Out of poverty with a microcredit: an entrepreneur from Albania becomes a successful businessman thanks to a loan and his persistence.

Alban Likas bakery in Durres, (c) OeEB

Alban Lika of "Biskoteri Veneta" in Durrës, Albania, produces 800 kg of biscuits daily. This was made possible by microcredits in which OeEB participated indirectly. Bakery, pastry shop and café: this is Alban Lika's small kingdom that he has built from the ground up over the last few years. Ten years ago, the Albanian still had a job as an unskilled worker in Italian pastry and ice cream shops. It was a biscuit recipe that he brought with him from Italy that ended up being his recipe for success.

 

Lika had left Albania in 1991 at the age of 20. The communist regime was falling apart and numerous Albanians fled the anarchy. It took a decade for the situation to improve significantly.
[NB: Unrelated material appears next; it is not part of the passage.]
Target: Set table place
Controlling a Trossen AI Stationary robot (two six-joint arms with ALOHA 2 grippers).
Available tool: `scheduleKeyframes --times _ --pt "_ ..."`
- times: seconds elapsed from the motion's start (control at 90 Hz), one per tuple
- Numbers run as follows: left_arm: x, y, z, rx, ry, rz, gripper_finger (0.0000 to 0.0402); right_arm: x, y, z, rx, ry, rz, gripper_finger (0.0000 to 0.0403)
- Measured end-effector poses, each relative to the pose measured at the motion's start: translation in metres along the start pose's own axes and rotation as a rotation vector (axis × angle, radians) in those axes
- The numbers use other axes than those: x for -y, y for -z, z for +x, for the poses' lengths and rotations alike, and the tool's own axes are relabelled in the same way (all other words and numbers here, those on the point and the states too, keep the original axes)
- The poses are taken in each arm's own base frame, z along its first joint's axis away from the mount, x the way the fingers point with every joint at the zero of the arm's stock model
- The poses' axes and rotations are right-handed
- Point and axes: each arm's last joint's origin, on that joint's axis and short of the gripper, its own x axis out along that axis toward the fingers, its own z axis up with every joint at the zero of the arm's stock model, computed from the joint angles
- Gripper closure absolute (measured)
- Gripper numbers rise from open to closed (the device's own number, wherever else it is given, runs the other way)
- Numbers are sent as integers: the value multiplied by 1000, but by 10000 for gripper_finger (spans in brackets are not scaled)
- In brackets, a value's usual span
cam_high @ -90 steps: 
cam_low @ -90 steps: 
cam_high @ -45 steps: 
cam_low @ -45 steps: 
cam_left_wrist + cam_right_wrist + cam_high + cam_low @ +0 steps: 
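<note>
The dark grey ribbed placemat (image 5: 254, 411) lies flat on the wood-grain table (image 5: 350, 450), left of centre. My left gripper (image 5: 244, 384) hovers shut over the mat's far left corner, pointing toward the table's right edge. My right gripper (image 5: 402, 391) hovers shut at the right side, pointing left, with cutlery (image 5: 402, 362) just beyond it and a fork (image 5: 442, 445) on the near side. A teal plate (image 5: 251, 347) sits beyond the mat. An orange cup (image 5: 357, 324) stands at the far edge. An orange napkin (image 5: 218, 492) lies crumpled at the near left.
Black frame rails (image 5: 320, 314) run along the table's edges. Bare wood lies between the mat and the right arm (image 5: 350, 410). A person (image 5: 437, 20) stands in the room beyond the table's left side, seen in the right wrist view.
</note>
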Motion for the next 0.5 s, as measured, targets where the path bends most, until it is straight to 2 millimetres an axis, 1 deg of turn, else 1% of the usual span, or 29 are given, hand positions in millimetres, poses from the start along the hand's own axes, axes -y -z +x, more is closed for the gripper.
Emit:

Lika was sick of working as an unskilled worker and decided to return home in 2003.

 

(c) OeEB/EFSESweet Recipe for Success

Just outside of the port city of Durrës, he bought 200 square metres of land and tried in vain to become a contractor with his savings, around EUR 6,000. Lika decided to build a pastry shop using the knowledge he gained in Italy, but the local banks would not give him a loan. In the end, ProCredit brokered a EUR 12,000 loan for him. The money was provided from the European Fund for Southeast Europe (EFSE) - a fund earmarked for small loans in which OeEB participates to the tune of EUR 40 million. The interest rates for such loans are not subsidised - rather, they are calculated at market rates. The high risk of default and high administrative costs for relatively small amounts mean that the interest rates are substantially higher than in Austria.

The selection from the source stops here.